Foster care is supposed to be a last resort for children who face danger in their own homes—the number of whom is rising. After hitting a 25-year low in 2012, the number of kids in foster care increased by 10 percent nationwide from 2012 to 2016; in six states, it has increased by more than 50 percent. That’s largely due to the opioid epidemic, Santana said. “We’re now seeing systems with very high case loads, a lack of foster homes to place kids, and a reliance of group homes, which are not the best settings for kids,” he said. “We are especially worried that these influx of kids from the border are going to further tax the system.”

If 10 percent of the 30,000 kids expected to be under HHS care by August end up in the foster system, that’s another 3,000 children—admittedly a blip in a system that already serves nearly 500,000 kids. But Santana worries that the figure could be higher, because many potential sponsors now fear deportation if they come forward to take in a child.

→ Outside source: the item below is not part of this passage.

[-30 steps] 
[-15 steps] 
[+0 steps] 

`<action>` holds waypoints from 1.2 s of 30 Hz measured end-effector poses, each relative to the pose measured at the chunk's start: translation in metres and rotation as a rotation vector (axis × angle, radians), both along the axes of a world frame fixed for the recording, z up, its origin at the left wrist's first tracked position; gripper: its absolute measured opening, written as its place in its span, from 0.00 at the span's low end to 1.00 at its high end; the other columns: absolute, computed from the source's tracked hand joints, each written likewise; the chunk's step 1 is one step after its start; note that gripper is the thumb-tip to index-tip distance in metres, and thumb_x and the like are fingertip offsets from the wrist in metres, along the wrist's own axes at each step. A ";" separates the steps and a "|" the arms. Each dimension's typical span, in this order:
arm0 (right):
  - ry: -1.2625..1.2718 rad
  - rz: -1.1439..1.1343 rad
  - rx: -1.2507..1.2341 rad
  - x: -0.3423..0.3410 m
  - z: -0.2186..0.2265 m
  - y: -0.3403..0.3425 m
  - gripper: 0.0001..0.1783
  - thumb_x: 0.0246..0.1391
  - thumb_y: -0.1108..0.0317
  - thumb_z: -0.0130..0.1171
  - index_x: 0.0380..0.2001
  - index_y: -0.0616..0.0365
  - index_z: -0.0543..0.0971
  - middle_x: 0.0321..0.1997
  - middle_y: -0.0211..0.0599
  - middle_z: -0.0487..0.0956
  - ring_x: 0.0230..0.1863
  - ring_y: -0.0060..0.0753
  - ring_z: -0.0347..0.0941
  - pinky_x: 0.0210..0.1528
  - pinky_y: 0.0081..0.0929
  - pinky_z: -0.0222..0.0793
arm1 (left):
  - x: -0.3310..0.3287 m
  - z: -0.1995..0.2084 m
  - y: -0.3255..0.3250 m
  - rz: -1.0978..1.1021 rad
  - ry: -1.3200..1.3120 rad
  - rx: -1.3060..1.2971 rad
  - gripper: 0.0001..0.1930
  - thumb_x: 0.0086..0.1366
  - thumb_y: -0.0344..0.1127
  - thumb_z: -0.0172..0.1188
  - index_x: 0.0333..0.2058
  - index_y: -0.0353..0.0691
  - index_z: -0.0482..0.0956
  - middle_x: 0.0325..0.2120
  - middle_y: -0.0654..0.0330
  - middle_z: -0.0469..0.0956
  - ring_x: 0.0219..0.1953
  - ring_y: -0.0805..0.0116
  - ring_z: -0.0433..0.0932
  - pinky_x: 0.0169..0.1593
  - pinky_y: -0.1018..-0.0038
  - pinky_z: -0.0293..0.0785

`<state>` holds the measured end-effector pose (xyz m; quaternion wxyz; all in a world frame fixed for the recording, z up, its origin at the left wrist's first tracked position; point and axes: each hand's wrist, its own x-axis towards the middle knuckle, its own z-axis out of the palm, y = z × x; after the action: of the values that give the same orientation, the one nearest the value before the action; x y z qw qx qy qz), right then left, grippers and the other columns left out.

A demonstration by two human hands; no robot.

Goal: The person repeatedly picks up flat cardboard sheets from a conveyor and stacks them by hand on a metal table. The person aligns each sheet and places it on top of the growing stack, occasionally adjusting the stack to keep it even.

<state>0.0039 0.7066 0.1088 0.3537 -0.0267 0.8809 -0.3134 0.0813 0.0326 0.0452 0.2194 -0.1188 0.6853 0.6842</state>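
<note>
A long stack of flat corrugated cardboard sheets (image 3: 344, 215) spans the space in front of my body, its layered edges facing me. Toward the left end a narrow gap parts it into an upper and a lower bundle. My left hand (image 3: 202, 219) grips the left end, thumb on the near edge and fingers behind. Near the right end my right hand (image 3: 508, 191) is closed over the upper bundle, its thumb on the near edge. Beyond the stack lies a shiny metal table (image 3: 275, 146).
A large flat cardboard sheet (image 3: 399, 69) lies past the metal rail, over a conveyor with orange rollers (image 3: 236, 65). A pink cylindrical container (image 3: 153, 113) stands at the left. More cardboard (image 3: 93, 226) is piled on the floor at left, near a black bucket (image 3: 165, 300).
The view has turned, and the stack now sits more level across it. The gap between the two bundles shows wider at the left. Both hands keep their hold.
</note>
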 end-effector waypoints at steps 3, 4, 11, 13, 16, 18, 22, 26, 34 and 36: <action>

The relatives of migrant children are often undocumented themselves, or live with undocumented people. “There have been cases where the Trump administration has gone after sponsors who choose to take care of kids,” Santana said.

But the number of new kids entering the foster care system is not what worries Santana; it’s the amount of resources and effort it will take to heal their unique wounds. “These are going to be kids who need deep trauma services because of the trauma of being separated from their parents,” he said. “Even more challenging for the system is that close to all of these kids don’t speak English, and finding Spanish-speaking resources is very difficult.”

The bill Trump signed in February intends to ease the growing burden on the foster care system by preventing kids from entering it in the first place. As USA Today reported, the new law “puts more money toward at-home parenting classes, mental health counseling and substance abuse treatment—and puts limits on placing children in institutional settings such as group homes.” Santana’s organization supports the bill, because he says ultimately it will reduce the number of kids in foster care and free up space for kids who really need it. But he noted that migrant children separated from their parents won’t likely see the benefits of this new law since most of its provisions don’t take effect until October of 2019 or later.

In April, Trump hailed the law as a way to create “more desirable family atmospheres,” based on the well-founded belief that children always fare best when they’re able to remain with their parents. But since then, he’s made clear that his belief in keeping families intact doesn’t extend to those who are in the most desperate circumstances of all.